Says: On line 6 of app.js, fix the code so that when you add a color li dynamically the click handler will still work.

I have: $(".controls li").on("click", "li", function(){

It says: Bummer! You need to change the CSS of the selector on line 6 to be of the parent of the li i.e. .controls. "li" should be the second argument.

Confused...

3 Answers

Yes, the issue looks like you are selecting the li, and then attaching the click event to an li inside of that li (which doesnt exist). First just select ".controls" with jQuery, then in the .on() assign the inner selector to the "li".

Think of it more like: When the selected element is clicked, and the click is on the ____ element inside of the selected element, execute the code block. That's how I think about it when when writing .on() events.
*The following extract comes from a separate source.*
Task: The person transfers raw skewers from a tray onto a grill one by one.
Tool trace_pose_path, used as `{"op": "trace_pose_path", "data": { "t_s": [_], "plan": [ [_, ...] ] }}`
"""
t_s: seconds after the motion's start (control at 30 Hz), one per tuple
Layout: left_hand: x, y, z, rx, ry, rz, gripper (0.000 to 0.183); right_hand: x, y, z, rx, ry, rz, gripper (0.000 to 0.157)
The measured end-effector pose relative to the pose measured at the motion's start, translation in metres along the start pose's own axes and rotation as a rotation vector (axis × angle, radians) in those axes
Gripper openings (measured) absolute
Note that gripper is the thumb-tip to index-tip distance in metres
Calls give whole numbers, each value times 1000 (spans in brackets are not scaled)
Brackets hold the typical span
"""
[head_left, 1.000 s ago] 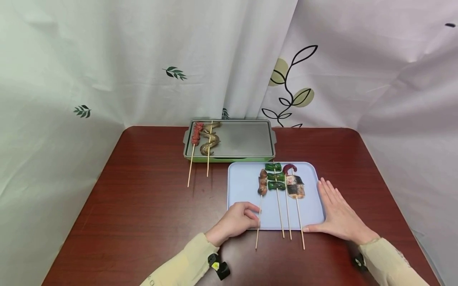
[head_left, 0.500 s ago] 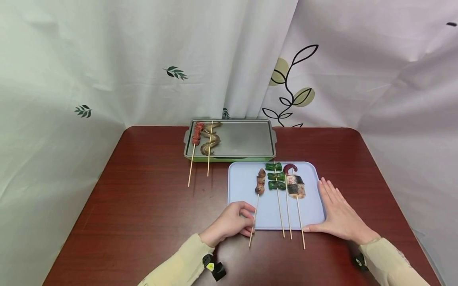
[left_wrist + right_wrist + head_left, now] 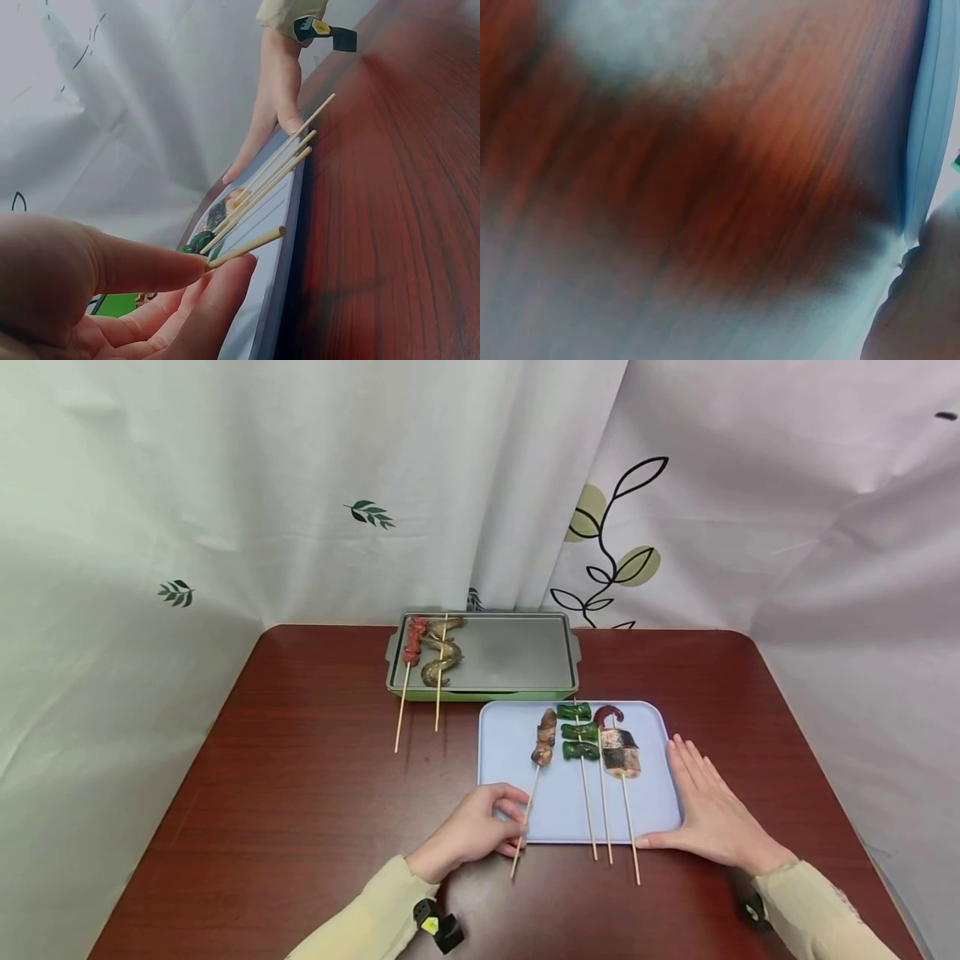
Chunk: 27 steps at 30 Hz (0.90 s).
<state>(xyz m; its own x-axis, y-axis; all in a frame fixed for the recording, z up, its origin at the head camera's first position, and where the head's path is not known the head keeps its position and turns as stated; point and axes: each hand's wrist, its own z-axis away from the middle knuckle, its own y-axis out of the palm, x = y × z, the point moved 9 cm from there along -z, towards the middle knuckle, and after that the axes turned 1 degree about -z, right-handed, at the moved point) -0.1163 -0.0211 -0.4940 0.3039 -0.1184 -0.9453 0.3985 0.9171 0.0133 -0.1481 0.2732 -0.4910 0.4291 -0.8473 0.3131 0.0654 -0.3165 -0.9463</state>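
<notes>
Currently the left hand (image 3: 480, 822) has a narrow grip, thumb and finger pinching the brown meat skewer (image 3: 545, 739) by its stick, close to the bare end. The stick slants across the near edge of a pale blue tray (image 3: 498, 735), the meat over the tray; whether it touches the surface I cannot tell. The right hand (image 3: 711, 810) has a wide, loose grip, fingers straight along the tray's right side, thumb at the near edge, nothing pinched. Beside the meat, on the tray, are a green pepper skewer (image 3: 579, 732), a dark red curled skewer (image 3: 608, 715) and a fish skewer (image 3: 620, 756). Behind, two skewers (image 3: 413, 643) lie on a grey pan (image 3: 517, 652) on the table (image 3: 322, 760).
</notes>
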Motion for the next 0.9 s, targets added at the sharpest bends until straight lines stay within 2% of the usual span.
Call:
{"op": "trace_pose_path", "data": {
  "t_s": [0.23, 0.6, 0.9],
  "plan": [
    [-4, -5, 4, 17, 20, -15, 34, -1, 0, 0, -5, -1, 3, 144],
    [-16, -14, 11, 5, 44, -1, 37, -1, 2, -1, -12, -4, 2, 144],
    [-37, -23, 13, -34, 115, 16, 39, -2, 3, 0, -8, -1, 7, 144]
  ]
}}
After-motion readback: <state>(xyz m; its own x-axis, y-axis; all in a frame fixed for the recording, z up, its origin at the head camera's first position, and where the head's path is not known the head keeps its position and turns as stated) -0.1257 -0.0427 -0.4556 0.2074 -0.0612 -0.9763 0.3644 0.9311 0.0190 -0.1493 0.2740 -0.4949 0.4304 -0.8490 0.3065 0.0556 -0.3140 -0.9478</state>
Riley, would would be the difference between:

$(".controls").on("click", "li", function(){...});

and

$(".controls li").click(function(){...});

I can see where he went wrong, but unsure of why on was used rather than .click ?

Robbie Thomas
Robbie Thomas
31,093 Points

Took the li off of .controls. That gave me the pass.

Martin Imfeld
Martin Imfeld
5,403 Points

It is only accepting

$(".controls").on("click", "li", function() { ... });

while it should also accept

$(".controls ul").on("click", "li", function() { ... });

Both are correct, the exercise, however, does only accept the first version. Maybe somebody at Treehouse can look into this, especially since the second version is the solution presented in the video ;)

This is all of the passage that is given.